Em seu auge, estimativas de mercado apontavam rendimentos mensais próximos de R$ 5 milhões, valor reservado a pouquíssimos nomes da TV aberta.
Com a Copa do Mundo de 2026 se aproximando, Galvão inicia uma nova fase fora da Globo. Ele fechou contrato com o SBT para integrar a cobertura do Mundial, mas os números do acordo chamam atenção pela diferença em relação ao passado. Segundo informações de bastidores, o valor negociado gira entre R$ 1 milhão e R$ 1,2 milhão, montante total pelo trabalho durante toda a competição — e não um salário mensal.
Galvão Bueno: Atuação focada e modelo de negócios ampliado
O contrato prevê que Galvão atue exclusivamente nos jogos da Seleção Brasileira. Partidas envolvendo outras seleções devem ficar sob responsabilidade de Tiago Leifert. A estratégia do SBT é concentrar a presença do narrador em momentos considerados decisivos, explorando sua associação histórica com a equipe nacional.

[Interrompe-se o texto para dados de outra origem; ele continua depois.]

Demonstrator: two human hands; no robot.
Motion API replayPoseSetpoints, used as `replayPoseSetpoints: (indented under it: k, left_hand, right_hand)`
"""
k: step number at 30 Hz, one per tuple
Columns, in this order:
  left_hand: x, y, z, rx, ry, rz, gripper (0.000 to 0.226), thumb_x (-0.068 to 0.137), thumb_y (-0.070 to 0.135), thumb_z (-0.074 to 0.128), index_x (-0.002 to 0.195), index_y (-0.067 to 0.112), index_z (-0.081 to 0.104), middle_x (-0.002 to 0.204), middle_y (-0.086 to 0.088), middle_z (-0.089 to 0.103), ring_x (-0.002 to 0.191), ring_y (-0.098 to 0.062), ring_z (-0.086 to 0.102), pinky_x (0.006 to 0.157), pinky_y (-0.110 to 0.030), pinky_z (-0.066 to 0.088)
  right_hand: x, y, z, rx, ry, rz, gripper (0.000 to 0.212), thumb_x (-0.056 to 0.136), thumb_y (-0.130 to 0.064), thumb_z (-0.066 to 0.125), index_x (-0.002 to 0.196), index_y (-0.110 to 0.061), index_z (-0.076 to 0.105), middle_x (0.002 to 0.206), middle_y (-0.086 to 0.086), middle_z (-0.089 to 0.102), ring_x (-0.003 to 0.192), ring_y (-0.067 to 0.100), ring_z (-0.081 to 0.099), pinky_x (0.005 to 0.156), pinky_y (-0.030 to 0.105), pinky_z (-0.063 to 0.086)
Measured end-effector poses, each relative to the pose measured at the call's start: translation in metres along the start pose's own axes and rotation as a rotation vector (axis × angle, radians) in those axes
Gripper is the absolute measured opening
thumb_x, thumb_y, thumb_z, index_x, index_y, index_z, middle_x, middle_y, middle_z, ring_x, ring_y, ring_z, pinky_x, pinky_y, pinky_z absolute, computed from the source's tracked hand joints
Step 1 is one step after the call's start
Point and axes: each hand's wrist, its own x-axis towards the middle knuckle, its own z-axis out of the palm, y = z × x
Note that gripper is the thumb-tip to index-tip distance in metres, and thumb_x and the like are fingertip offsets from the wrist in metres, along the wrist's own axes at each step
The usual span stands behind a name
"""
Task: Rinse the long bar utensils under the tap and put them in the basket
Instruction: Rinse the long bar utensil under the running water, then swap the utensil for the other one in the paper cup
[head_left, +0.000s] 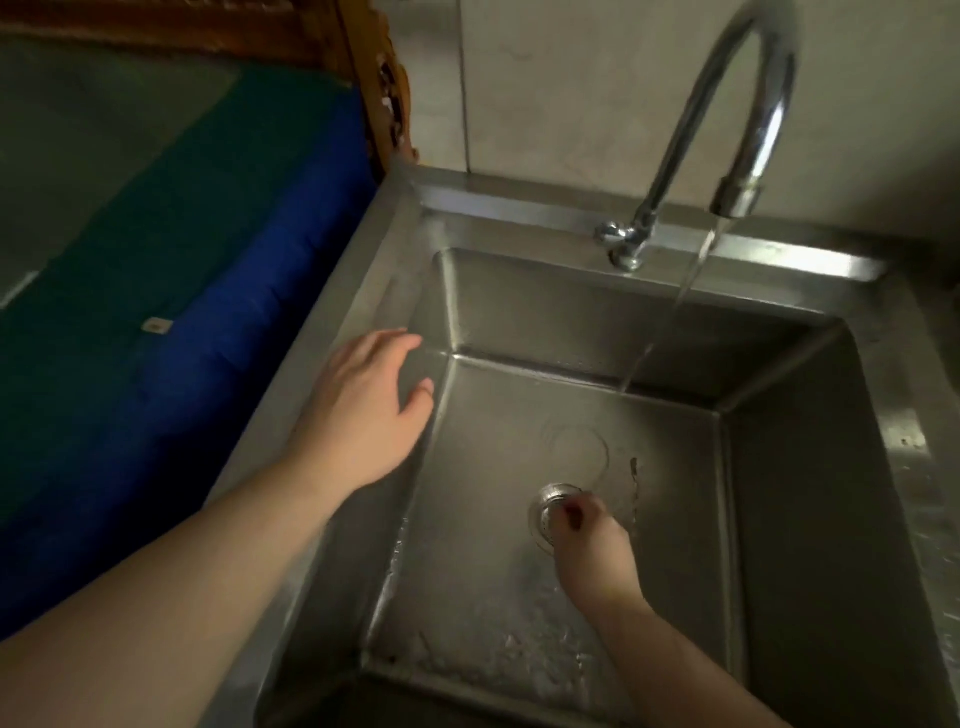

Apesar da redução no valor pago diretamente pela emissora, o acordo envolve a N Sports, empresa da qual Galvão é sócio. Esse formato permite ampliar receitas por meio de publicidade, ações comerciais e projetos ligados às transmissões.
Paralelamente, o narrador mantém outras fontes relevantes de renda. Ele integra o elenco da Band, com salário estimado em R$ 200 mil mensais, e possui um contrato robusto com a Amazon Prime Video, avaliado em cerca de R$ 30 milhões por ano.
O cenário evidencia a transição de Galvão para um modelo de carreira menos dependente da TV tradicional e mais diversificado financeiramente.